Generally speaking, histories of the Vietnam War fall into one of two camps. The “orthodox” camp asserts that the war was misguided and doomed to failure from the very beginning. The “revisionist” camp holds that the war was necessary, winnable, and, in fact, almost won. These two interpretations dominate the narrative of the war, and most books can be solidly placed in one camp or the other. The most fulsome delineation of these perspectives, particularly the “orthodox” view, manifests themselves in the general overviews of the war. The earliest of these overviews, Fitzgerald 1972 and Karnow 1983, set the tone for the debate, maintaining that the war was a mistake and America’s effort in Vietnam was doomed to failure from the beginning. Prados 2009 provides the most recent addition to this interpretation. Lawrence 2008 and Bradley 2009 provide good overviews, but both place the conflict in a more international setting. Herring 2002 and Tucker 1999 are both readable and concise, making them very useful as college texts. The Pentagon Papers ( US Department of Defense 1971) provide a documentary overview of the decisions that led to an ever-increasing US commitment in Southeast Asia. Goscha 2016 provides a comprehensive history of Vietnam that puts the war into the larger context.

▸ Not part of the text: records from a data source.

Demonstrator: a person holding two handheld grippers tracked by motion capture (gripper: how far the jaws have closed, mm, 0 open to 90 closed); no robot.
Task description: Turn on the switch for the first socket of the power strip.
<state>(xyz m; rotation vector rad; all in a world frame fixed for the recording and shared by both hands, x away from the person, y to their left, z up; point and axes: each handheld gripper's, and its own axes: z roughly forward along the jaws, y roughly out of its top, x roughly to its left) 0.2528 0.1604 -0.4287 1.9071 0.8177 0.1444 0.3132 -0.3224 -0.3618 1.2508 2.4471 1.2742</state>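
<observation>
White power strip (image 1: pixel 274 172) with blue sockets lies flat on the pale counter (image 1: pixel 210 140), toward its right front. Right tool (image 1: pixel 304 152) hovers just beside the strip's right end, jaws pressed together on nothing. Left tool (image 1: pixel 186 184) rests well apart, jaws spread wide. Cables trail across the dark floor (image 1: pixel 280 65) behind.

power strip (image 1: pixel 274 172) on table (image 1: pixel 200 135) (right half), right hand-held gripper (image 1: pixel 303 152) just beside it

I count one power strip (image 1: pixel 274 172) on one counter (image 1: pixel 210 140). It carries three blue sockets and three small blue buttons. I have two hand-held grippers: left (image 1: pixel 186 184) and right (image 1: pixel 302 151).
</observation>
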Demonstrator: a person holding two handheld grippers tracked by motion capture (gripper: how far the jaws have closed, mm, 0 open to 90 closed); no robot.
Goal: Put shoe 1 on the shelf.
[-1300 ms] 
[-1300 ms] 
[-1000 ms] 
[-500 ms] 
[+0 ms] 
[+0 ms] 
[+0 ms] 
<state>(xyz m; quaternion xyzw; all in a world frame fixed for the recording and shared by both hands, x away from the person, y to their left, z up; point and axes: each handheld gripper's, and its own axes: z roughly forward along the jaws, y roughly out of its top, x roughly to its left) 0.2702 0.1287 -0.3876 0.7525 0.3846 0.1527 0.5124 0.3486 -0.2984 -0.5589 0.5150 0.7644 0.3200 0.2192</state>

  • Bradley, Mark Phillip. Vietnam at War. New York: Oxford University Press, 2009.

    Draws heavily on then recently opened Vietnamese archives and other sources to place the Vietnamese at the center of the history of the war, unlike other books that render them almost invisible.

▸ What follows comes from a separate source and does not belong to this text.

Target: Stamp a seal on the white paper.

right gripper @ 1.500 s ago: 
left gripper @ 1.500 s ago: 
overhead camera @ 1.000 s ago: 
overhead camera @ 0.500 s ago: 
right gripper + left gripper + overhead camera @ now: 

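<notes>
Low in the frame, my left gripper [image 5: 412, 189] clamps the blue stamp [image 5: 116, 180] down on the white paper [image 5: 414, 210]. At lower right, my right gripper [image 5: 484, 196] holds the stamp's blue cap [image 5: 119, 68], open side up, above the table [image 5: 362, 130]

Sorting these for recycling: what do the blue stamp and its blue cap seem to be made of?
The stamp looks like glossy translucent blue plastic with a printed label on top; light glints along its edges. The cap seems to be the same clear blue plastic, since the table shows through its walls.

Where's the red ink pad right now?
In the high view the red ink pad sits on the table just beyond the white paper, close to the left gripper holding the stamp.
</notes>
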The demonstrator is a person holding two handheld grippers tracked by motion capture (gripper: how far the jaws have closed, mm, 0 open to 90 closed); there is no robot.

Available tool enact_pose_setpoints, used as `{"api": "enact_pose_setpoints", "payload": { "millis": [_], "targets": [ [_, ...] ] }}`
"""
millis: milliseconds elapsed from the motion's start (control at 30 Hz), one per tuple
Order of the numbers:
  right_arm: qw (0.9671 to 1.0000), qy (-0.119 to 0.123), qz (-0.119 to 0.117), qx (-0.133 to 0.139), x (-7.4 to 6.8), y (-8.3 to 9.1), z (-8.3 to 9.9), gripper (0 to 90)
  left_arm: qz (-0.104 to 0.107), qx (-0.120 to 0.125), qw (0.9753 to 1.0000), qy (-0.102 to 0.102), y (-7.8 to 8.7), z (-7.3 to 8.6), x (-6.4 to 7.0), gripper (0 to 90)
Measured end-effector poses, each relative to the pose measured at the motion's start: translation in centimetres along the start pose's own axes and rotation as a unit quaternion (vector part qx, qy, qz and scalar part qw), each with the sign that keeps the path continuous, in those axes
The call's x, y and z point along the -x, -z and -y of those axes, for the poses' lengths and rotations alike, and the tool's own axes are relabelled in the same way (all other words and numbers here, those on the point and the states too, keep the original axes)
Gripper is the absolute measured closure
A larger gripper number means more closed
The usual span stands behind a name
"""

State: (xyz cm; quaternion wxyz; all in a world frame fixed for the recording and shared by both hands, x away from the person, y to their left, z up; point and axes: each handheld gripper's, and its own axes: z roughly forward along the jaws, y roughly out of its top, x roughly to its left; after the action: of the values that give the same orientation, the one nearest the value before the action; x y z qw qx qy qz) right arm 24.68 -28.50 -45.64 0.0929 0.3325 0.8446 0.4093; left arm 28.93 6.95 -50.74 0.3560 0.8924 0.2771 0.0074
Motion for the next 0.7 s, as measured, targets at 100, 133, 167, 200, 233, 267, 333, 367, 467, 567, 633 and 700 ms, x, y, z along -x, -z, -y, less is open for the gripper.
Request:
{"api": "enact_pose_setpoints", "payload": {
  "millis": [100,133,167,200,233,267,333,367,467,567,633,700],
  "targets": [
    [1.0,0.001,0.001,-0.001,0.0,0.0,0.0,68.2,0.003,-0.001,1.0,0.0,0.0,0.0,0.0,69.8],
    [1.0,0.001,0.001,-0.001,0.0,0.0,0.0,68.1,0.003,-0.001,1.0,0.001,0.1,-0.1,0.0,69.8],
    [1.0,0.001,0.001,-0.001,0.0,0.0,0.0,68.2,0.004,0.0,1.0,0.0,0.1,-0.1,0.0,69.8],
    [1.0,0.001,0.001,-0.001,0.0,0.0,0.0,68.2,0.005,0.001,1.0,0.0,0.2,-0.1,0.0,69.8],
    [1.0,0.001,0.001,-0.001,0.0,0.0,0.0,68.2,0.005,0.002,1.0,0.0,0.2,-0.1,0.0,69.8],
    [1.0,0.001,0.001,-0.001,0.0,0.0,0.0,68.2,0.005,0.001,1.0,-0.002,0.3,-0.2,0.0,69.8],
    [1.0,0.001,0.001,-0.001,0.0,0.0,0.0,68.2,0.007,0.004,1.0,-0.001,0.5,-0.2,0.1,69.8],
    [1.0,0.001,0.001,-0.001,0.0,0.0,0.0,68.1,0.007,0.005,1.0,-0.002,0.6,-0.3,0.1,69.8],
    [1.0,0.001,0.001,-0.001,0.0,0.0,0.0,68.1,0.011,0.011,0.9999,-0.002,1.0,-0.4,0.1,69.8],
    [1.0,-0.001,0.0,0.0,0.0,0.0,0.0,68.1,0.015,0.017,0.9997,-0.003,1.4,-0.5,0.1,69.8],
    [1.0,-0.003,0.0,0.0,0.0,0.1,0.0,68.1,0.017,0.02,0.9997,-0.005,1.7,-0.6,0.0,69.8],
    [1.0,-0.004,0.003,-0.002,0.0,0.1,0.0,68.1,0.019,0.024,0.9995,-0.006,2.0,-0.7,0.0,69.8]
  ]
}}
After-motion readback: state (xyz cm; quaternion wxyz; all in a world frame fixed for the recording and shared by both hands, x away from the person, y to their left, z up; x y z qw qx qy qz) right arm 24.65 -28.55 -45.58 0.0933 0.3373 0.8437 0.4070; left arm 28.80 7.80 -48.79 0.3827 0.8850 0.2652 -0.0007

  • Fitzgerald, Frances. Fire in the Lake: The Vietnamese and the Americans in Vietnam. New York: Random House, 1972.

    Pulitzer Prize–winning book that depicts the clash of values that led to what the author sees as the inevitable failure of the United States in Southeast Asia, brought about by an attempt to resist the wave of Vietnamese nationalism.

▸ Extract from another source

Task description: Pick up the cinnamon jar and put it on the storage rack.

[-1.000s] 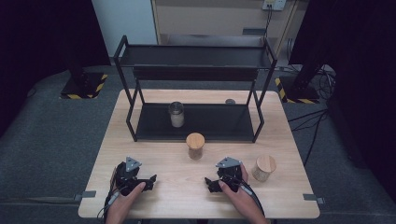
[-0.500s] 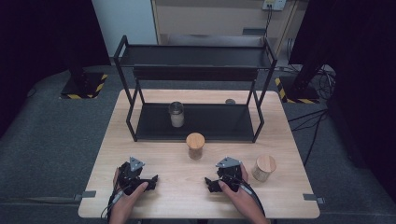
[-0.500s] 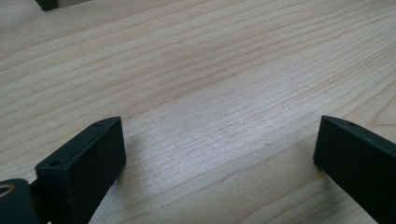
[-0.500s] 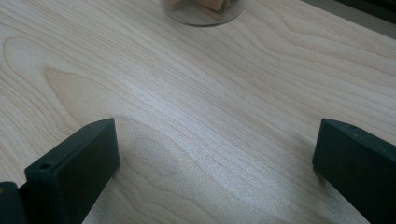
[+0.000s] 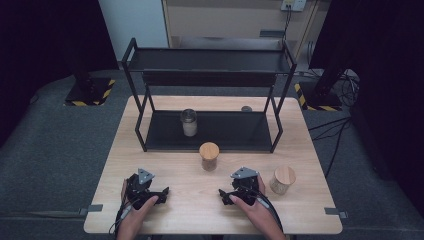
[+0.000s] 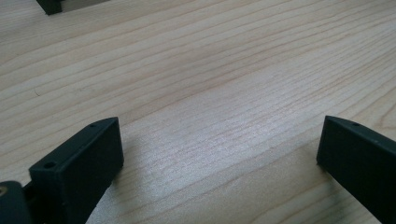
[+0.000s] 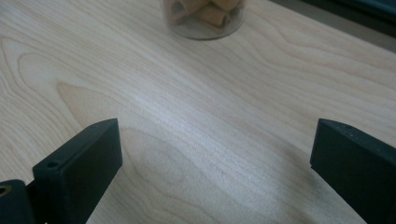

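Note:
My left gripper (image 5: 148, 189) rests on the wooden table (image 5: 165, 165) near its front edge, held by a hand. Its jaws stand wide open over bare wood (image 6: 219, 154). My right gripper (image 5: 241, 188) lies at the front right, also hand-held and open with nothing between its fingers (image 7: 217, 154). A glass jar with a wooden lid (image 5: 209, 156) stands mid-table just ahead of the right gripper, and its base with brown pieces inside (image 7: 203, 16) shows at the top of the right gripper view. A second wooden-lidded jar (image 5: 283, 179) stands right of the right gripper.
A black two-tier metal rack (image 5: 210, 80) takes up the back half of the table. A glass jar with a dark lid (image 5: 189, 122) stands on its lower shelf. A small dark round object (image 5: 246, 108) lies behind the rack. One rack foot (image 6: 53, 5) is visible.
The left gripper has edged slightly to the right. The right gripper and the jars have stayed put.

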Motion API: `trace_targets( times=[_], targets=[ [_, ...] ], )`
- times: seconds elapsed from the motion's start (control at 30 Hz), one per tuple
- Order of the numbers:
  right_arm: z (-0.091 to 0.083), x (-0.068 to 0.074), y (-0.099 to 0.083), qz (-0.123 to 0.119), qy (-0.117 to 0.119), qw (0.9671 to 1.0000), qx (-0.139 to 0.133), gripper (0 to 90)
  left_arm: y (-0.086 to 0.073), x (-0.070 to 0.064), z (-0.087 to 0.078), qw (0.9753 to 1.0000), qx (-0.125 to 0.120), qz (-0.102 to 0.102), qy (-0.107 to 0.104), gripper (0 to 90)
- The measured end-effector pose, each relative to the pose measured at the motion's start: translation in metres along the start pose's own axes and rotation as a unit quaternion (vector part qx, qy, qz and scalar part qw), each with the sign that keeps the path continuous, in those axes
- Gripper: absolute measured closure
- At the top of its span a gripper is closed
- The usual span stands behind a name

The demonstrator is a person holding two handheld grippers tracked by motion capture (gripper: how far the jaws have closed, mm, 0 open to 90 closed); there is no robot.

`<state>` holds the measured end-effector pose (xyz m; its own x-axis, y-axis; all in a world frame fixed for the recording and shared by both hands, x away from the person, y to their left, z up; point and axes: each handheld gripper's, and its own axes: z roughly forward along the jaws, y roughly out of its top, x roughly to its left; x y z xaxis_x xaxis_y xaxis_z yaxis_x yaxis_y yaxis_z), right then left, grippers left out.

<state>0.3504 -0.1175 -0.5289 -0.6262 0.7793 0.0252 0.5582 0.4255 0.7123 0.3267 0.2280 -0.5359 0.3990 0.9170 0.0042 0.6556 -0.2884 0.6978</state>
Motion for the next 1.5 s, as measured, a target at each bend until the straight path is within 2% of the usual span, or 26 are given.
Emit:
trace_targets(
  times=[0.37,0.8,1.23,1.3,1.5],
  targets=[
    [-0.002,-0.002,0.018,-0.007,-0.001,1.0000,0.000,4.2,0.000,0.000,0.000,1.0000,0.000,0.001,-0.001,0.0],
    [0.004,0.009,0.048,-0.023,0.005,0.9997,-0.010,4.6,0.000,0.000,0.000,1.0000,0.000,0.001,-0.001,0.0],
    [0.019,0.011,0.065,0.003,0.005,0.9999,-0.015,6.8,0.000,0.000,0.000,1.0000,-0.001,0.001,-0.001,0.0],
    [0.021,0.011,0.069,-0.004,0.002,0.9999,-0.014,8.0,0.000,0.000,0.000,1.0000,-0.001,0.001,-0.001,0.0],
    [0.028,0.013,0.074,0.000,0.001,0.9999,-0.014,9.5,0.000,0.000,0.000,1.0000,0.000,0.000,0.001,0.0]
  ],
)
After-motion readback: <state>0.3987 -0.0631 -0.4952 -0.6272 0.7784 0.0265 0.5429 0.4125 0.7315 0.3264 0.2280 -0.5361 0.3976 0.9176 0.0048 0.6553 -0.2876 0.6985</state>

  • Goscha, Christopher. Vietnam: A New History. New York: Basic Books, 2016.

    A history that examines the many ways Vietnam has historically been divided, from the separate states ruled by Trinh and Nguyen military lords in the 17th century, to the three territorial subunits created by French colonizers in the 19th century, to the warring nations of Democratic Republic of Vietnam and Republic of Vietnam in the Cold War era, placing the war in the larger context of the history of the country.

  • Herring, George C. America’s Longest War: The United States and Vietnam, 1950–1975. 4th ed. New York: McGraw-Hill, 2002.

    A very balanced general history of the war, recognized as a major contribution to the study of American involvement in Vietnam; analyzes the ultimate failure in the war and its impact on US foreign policy, placing the war in the historical context of the Cold War and US containment policy.

  • Karnow, Stanley. Vietnam: A History. New York: Viking, 1983.

    A comprehensive study of the war that looks at the conflict from both sides. Very well documented, it contains material from extensive interviews with those on both sides of the conflict.

  • Lawrence, Mark Atwood. The Vietnam War: A Concise International History. New York: Oxford University Press, 2008.

    Using the latest archival research in China, Russia, and Vietnam, this book places the Vietnam War in a broader international context by providing the various perspectives of the war as seen by the major international actors.

  • Prados, John. Vietnam: The History of an Unwinnable War, 1945–1975. Modern War Studies. Lawrence: University Press of Kansas, 2009.

    A wide-ranging synthesis, which asserts that decision making clouded by Cold War politics and fundamentally flawed perceptions about the nature of the war made the war unwinnable.

  • Tucker, Spencer C. Vietnam. London: UCL Press, 1999.

    A concise, well-documented analytical survey of Vietnamese military history that concentrates on the French and American 20th-century wars and includes a brief account of the earliest recorded days of the Vietnamese people.

  • US Department of Defense. The Pentagon Papers: The Defense Department History of United States Decisionmaking on Vietnam. 5 vols. Boston: Beacon, 1971.

    A history of US political-military involvement and decision making in Vietnam from 1945 to 1967; the report was originally classified but was released by the New York Times in 1971.